Exercise brief
Your answer should be every line with the word "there", copied from the data below.

Supplied data

Start of Block

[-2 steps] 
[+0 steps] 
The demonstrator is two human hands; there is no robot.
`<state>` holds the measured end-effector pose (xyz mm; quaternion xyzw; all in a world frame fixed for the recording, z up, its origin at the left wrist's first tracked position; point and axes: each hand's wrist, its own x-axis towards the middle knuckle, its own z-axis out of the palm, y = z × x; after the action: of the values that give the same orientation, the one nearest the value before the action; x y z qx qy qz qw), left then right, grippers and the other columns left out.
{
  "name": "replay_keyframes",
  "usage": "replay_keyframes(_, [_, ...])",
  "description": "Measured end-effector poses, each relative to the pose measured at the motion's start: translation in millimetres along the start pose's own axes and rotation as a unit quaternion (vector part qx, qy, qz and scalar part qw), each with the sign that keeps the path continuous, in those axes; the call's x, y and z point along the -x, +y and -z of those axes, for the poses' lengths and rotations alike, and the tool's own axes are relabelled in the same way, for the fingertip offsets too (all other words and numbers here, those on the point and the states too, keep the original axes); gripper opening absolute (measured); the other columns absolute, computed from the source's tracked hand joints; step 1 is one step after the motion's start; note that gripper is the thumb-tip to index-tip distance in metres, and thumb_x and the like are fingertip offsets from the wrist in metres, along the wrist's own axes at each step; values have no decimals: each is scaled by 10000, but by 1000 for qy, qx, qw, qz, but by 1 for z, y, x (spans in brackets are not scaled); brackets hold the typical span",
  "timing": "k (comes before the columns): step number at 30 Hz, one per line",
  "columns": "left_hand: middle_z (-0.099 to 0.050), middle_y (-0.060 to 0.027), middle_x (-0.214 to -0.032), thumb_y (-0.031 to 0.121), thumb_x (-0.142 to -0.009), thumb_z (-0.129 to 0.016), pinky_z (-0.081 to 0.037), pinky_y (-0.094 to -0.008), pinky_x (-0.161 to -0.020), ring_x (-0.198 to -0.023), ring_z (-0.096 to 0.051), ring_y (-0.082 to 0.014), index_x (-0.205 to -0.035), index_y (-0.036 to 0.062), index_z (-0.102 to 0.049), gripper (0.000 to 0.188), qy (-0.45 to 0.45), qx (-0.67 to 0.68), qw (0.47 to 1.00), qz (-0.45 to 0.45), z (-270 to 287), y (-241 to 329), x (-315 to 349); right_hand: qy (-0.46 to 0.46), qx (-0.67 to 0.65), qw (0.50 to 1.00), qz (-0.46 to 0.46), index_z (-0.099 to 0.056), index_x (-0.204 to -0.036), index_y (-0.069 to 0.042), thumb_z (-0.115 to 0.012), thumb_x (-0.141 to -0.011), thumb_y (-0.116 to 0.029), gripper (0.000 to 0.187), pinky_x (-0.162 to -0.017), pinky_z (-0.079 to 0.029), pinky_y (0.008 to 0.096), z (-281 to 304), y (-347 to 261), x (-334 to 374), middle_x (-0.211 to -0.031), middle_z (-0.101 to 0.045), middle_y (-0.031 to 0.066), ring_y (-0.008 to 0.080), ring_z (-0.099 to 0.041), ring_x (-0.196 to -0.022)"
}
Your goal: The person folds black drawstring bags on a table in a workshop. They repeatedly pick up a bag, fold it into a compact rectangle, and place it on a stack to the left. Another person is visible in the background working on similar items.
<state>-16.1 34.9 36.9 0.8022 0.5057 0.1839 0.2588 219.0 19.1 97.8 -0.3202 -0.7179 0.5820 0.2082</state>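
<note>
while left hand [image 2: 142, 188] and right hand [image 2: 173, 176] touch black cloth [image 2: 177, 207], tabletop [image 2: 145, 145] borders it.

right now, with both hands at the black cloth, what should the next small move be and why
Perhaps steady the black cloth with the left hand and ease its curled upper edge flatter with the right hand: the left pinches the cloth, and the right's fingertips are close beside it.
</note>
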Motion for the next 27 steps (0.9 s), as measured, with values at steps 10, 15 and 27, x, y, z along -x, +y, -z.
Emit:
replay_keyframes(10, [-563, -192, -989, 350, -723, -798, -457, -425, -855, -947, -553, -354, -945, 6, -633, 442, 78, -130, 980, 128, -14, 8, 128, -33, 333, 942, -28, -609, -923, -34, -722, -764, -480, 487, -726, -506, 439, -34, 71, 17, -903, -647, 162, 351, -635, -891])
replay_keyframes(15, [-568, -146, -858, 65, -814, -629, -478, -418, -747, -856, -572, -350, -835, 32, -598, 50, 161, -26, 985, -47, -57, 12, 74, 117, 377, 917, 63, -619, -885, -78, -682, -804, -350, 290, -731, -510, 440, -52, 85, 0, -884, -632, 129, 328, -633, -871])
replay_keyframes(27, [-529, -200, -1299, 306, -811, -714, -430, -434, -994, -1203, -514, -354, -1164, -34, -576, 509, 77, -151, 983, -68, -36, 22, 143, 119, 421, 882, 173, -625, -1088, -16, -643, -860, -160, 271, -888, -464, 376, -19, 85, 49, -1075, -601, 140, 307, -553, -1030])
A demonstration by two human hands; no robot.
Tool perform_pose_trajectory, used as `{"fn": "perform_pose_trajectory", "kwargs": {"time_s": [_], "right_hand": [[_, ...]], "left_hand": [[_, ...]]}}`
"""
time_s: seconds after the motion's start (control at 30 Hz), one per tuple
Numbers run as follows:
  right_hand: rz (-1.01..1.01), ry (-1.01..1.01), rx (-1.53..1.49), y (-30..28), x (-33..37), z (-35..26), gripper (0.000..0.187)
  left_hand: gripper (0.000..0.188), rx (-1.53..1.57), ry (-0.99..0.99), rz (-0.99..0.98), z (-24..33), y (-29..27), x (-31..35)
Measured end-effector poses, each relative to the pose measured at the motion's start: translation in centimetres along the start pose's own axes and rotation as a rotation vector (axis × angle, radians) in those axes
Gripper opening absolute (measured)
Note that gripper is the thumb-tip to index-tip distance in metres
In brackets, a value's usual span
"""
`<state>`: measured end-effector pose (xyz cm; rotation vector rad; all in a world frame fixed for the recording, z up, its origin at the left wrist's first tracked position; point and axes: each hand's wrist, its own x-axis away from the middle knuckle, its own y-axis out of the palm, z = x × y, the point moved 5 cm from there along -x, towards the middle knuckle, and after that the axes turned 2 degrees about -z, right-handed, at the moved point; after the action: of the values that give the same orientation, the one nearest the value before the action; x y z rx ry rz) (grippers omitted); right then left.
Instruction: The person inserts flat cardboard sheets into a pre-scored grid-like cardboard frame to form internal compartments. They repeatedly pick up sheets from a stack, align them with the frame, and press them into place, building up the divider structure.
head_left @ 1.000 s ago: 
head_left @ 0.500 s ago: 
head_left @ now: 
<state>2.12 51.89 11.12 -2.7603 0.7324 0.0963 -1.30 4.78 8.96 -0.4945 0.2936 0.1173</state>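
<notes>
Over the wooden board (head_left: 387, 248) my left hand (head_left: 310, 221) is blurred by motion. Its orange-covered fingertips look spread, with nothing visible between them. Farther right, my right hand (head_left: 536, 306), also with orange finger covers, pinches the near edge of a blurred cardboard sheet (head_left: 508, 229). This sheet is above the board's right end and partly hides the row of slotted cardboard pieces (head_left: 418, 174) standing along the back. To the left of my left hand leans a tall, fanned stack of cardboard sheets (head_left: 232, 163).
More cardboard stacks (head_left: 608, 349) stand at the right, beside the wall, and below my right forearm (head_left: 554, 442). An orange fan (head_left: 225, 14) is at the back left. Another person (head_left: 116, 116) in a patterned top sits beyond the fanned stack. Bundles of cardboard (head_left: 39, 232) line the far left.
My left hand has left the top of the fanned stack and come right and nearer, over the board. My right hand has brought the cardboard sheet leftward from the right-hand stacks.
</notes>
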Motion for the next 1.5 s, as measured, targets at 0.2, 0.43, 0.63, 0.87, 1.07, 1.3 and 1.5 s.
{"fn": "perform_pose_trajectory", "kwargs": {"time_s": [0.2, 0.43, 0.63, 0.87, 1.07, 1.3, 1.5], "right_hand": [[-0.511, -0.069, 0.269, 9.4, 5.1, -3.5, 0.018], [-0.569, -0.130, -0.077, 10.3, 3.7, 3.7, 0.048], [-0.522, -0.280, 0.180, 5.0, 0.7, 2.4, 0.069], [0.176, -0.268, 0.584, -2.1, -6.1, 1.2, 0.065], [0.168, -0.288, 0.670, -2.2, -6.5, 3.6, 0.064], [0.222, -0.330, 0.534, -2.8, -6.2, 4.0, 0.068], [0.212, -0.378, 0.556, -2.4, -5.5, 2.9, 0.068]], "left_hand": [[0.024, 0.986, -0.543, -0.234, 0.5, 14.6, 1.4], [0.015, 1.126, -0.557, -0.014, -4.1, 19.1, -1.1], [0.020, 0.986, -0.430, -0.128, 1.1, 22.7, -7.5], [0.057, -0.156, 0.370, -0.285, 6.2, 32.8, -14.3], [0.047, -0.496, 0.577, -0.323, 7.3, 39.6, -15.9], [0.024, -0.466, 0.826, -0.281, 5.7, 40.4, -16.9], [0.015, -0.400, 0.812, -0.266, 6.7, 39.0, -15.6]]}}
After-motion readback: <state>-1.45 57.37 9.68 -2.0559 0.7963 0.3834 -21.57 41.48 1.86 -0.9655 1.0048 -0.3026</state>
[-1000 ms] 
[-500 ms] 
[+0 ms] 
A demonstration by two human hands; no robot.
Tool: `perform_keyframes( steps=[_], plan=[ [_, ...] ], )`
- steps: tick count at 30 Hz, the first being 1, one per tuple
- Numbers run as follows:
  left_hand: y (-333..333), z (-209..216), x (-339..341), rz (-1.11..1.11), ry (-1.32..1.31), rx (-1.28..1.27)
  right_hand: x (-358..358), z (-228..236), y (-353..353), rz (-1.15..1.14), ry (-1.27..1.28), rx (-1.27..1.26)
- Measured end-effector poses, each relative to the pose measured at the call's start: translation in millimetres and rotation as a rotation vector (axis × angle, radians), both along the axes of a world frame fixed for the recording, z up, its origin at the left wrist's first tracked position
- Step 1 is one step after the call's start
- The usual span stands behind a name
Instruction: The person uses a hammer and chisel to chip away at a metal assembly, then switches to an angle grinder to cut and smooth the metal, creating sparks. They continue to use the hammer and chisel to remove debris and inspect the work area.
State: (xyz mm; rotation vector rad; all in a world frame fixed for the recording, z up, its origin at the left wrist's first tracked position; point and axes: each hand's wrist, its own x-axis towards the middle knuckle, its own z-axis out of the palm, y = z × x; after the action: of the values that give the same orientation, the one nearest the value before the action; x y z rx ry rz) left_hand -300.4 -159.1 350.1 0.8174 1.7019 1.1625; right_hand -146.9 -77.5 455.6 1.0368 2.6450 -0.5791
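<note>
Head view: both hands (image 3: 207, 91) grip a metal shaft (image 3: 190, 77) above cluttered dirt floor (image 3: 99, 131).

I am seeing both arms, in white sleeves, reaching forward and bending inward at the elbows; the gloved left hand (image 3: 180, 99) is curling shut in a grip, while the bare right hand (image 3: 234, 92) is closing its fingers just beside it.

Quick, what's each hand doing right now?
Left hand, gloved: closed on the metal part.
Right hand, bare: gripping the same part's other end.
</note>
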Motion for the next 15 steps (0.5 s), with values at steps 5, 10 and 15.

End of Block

Expected answer
The demonstrator is two human hands; there is no robot.
`<state>`: measured end-effector pose (xyz cm; rotation vector rad; all in a world frame fixed for the recording, z up, its origin at the left wrist's first tracked position; point and axes: each hand's wrist, its own x-axis away from the middle knuckle, its own y-axis out of the palm, z = x × y, the point moved 5 cm from there along -x, towards the middle knuckle, and after that the axes turned 2 degrees about -z, right-handed, at the moved point; after the action: of the values that give the same orientation, the one nearest the value before the action; x y z rx ry rz) (grippers omitted); right then left.

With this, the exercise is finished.